[[ SOURCE DATA open ]]
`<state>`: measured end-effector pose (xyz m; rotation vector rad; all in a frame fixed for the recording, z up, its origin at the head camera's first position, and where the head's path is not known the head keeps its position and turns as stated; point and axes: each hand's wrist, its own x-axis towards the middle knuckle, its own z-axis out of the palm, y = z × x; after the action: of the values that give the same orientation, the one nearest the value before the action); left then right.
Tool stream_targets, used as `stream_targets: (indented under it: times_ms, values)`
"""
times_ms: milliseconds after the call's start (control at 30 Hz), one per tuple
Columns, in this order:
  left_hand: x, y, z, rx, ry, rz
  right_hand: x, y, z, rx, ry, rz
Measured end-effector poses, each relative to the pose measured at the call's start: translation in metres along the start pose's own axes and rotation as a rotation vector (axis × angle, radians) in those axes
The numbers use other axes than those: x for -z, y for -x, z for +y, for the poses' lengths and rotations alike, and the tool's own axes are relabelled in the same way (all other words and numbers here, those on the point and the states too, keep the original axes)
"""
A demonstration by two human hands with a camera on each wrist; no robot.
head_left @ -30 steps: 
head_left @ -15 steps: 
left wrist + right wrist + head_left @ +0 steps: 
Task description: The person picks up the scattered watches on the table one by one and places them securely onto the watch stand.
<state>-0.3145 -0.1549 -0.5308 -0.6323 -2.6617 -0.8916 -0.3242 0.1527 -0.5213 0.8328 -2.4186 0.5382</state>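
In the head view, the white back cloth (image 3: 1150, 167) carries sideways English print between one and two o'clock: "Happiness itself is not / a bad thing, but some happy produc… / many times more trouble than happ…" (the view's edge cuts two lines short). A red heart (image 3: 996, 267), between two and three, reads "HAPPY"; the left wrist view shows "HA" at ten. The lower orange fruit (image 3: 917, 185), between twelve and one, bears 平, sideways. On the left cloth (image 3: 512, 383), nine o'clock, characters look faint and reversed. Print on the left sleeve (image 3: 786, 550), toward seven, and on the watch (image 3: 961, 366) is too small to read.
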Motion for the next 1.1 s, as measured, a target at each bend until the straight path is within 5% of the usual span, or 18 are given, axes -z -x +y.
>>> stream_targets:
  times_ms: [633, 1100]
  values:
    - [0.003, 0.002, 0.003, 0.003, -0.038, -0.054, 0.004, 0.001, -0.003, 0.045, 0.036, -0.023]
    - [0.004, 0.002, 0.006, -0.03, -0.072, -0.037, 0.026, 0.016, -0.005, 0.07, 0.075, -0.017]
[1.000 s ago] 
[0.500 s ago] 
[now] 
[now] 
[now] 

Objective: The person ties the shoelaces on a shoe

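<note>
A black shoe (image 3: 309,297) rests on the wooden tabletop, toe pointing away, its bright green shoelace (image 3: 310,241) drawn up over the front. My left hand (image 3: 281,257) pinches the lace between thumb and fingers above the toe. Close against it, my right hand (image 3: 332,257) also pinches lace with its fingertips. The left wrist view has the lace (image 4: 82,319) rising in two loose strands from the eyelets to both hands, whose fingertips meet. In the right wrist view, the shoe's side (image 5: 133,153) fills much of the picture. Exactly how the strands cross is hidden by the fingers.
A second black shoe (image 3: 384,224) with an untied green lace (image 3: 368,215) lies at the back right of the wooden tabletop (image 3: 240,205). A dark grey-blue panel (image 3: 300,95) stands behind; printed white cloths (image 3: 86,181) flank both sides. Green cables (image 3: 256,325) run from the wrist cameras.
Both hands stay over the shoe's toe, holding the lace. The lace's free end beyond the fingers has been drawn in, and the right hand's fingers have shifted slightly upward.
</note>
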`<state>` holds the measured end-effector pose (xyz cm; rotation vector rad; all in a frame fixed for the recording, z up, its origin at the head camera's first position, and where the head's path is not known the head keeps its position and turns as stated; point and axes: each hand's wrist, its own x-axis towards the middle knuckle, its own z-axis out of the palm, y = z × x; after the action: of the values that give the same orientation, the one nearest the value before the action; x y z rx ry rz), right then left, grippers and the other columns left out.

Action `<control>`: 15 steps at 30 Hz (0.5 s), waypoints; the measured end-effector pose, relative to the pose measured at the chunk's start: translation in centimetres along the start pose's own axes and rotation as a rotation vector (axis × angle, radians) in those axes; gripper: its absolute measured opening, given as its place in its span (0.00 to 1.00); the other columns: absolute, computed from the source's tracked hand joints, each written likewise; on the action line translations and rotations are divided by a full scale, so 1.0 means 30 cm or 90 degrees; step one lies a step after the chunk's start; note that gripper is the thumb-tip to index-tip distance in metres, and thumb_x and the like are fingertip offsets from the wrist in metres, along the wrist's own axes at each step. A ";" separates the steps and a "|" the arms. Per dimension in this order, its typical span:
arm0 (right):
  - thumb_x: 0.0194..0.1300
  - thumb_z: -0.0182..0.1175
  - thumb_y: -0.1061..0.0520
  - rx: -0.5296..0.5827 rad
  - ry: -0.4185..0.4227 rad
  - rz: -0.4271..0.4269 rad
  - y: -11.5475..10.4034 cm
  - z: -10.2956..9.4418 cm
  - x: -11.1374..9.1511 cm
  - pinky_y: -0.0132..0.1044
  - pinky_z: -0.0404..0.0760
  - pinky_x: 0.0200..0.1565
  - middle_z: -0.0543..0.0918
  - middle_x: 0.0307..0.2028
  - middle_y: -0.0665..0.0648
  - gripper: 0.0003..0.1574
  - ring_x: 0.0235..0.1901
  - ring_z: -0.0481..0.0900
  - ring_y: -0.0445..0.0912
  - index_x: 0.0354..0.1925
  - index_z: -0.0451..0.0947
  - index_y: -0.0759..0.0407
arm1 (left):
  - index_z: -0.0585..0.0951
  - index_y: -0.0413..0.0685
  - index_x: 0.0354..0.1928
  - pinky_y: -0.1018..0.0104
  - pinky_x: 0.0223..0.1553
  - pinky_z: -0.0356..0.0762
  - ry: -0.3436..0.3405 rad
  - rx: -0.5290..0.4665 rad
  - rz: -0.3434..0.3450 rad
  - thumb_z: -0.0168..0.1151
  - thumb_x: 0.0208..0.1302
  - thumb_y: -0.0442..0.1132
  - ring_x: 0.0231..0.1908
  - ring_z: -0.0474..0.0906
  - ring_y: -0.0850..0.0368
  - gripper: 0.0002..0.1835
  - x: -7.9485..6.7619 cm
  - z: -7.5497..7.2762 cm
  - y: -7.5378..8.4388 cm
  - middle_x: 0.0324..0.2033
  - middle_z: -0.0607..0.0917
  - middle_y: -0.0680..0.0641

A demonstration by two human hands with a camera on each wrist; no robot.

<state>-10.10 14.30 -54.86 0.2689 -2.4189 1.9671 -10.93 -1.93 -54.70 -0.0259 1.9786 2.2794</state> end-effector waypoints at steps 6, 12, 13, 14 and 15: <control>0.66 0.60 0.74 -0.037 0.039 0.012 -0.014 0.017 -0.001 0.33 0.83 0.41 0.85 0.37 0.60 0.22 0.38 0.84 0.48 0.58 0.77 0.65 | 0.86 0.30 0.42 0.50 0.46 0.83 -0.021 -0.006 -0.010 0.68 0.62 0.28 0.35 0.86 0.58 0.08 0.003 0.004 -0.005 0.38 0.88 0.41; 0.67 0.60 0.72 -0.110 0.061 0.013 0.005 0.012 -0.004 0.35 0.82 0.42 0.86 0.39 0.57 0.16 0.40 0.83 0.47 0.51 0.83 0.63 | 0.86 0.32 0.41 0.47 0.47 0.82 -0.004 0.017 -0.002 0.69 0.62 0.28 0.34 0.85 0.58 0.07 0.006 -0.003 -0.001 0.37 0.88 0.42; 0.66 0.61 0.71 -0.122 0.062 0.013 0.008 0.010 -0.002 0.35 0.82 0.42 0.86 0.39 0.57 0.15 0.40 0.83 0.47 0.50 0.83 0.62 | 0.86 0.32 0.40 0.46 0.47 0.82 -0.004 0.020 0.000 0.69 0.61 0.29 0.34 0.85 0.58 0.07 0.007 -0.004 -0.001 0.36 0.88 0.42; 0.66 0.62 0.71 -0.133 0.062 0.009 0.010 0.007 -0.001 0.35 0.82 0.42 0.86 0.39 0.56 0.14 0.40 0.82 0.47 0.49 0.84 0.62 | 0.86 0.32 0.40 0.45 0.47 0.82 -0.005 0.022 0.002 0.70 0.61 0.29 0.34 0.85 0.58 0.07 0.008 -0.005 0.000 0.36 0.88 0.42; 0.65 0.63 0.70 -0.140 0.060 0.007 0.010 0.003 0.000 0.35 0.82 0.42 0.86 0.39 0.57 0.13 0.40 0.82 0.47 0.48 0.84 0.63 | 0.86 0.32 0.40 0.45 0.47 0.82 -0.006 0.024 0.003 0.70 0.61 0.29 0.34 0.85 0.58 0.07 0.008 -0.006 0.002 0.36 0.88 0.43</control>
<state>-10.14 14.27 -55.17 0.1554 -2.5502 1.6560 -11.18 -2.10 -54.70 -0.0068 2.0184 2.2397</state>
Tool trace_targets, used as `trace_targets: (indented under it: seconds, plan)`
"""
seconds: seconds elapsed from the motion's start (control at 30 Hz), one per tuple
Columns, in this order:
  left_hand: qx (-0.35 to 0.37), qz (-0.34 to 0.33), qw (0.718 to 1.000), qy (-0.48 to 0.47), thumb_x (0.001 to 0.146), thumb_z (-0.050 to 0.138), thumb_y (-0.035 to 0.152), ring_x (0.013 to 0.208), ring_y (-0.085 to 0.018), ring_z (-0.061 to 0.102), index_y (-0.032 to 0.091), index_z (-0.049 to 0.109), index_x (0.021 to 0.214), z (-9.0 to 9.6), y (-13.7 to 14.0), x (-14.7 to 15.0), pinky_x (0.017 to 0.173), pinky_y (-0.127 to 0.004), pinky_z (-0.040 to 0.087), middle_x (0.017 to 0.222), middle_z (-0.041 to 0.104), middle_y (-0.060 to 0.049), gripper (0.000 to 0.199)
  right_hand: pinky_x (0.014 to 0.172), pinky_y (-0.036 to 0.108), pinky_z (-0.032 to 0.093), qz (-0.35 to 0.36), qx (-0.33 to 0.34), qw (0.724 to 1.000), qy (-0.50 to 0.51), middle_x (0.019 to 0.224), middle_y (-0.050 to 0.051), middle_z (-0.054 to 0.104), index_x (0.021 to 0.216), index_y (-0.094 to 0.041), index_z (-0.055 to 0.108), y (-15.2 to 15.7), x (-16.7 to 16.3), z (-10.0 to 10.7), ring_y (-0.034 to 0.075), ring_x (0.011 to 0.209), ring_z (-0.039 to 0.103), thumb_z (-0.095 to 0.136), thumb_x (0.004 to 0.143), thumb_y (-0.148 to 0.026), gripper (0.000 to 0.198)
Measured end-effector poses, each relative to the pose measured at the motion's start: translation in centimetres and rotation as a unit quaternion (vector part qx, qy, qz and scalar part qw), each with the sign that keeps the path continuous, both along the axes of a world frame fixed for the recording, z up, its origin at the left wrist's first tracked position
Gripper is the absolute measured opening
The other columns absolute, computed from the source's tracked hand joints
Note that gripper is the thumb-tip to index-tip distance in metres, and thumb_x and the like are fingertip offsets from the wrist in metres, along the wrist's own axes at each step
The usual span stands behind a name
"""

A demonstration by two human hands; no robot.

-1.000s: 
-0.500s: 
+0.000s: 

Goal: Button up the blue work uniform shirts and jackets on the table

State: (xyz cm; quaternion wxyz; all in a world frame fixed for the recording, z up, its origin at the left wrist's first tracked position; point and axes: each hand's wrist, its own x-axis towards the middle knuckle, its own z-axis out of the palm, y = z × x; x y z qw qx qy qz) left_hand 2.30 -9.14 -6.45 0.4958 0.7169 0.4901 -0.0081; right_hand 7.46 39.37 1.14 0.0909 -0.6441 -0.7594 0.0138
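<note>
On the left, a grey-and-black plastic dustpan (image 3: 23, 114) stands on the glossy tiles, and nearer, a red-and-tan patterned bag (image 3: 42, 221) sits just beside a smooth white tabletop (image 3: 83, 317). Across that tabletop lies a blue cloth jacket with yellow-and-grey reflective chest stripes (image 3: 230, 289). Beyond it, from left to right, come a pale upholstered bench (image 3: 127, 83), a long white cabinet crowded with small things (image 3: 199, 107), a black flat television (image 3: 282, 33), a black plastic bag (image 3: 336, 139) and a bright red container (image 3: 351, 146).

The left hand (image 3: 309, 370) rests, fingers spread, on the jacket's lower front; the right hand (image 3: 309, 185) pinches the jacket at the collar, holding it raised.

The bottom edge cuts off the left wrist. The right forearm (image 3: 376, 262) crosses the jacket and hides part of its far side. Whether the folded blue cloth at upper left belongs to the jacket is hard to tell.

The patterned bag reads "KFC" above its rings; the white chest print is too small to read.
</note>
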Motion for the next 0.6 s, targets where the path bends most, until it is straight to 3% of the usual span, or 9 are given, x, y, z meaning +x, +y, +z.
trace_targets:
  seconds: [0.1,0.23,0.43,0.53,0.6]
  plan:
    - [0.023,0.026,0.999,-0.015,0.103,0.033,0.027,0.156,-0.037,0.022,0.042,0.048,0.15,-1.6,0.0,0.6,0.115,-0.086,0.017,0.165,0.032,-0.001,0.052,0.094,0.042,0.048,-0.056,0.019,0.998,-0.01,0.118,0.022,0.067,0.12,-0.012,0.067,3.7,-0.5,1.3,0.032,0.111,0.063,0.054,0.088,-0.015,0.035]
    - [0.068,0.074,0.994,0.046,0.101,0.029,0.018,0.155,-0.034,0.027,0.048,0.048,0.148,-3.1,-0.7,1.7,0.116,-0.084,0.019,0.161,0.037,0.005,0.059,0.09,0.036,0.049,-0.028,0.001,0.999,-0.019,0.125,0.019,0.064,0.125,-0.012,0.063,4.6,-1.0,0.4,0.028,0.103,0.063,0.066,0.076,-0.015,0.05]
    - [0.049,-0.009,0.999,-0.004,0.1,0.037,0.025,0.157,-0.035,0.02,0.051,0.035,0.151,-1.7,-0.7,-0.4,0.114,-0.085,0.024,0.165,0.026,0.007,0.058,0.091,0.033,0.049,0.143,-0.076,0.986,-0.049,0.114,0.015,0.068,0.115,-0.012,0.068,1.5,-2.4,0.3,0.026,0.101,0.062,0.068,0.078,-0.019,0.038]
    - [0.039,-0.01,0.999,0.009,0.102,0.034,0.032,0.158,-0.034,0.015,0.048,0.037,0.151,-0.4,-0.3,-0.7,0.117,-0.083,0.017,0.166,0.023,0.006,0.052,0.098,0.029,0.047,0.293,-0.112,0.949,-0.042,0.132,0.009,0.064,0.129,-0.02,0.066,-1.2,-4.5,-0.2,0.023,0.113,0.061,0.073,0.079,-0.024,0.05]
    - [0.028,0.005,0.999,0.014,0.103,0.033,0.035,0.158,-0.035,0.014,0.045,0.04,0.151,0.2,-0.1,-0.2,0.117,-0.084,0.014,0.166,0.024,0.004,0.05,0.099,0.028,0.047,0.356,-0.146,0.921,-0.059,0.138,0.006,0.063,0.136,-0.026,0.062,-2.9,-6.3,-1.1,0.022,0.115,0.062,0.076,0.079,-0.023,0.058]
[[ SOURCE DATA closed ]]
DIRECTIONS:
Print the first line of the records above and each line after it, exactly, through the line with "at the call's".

OUTPUT OF THE TASK:
`<state>`: measured end-effector pose (xyz m; rotation vector rad; all in a frame fixed for the recording, z up, its origin at the head camera's first position, and where the head's path is not known the head keeps its position and turns as stated; point and axes: each hand's wrist, its own x-axis towards the middle knuckle, its own z-axis out of the palm, y = z × x; after the action: of the values that give the same orientation, the one nearest the value before the action); left then right.
Tool stream_targets, used as `stream_targets: (indented under it: times_ms, values)`
"""
times_ms: milliseconds after the call's start (control at 30 Hz), one per tuple
Columns, in this order:
  left_hand: x, y, z, rx, ry, rz
  right_hand: x, y, z, rx, ry, rz
Measured end-effector poses, each relative to the pose measured at the call's start: translation in metres along the start pose's own axes and rotation as a rotation vector (axis × angle, radians) in those axes

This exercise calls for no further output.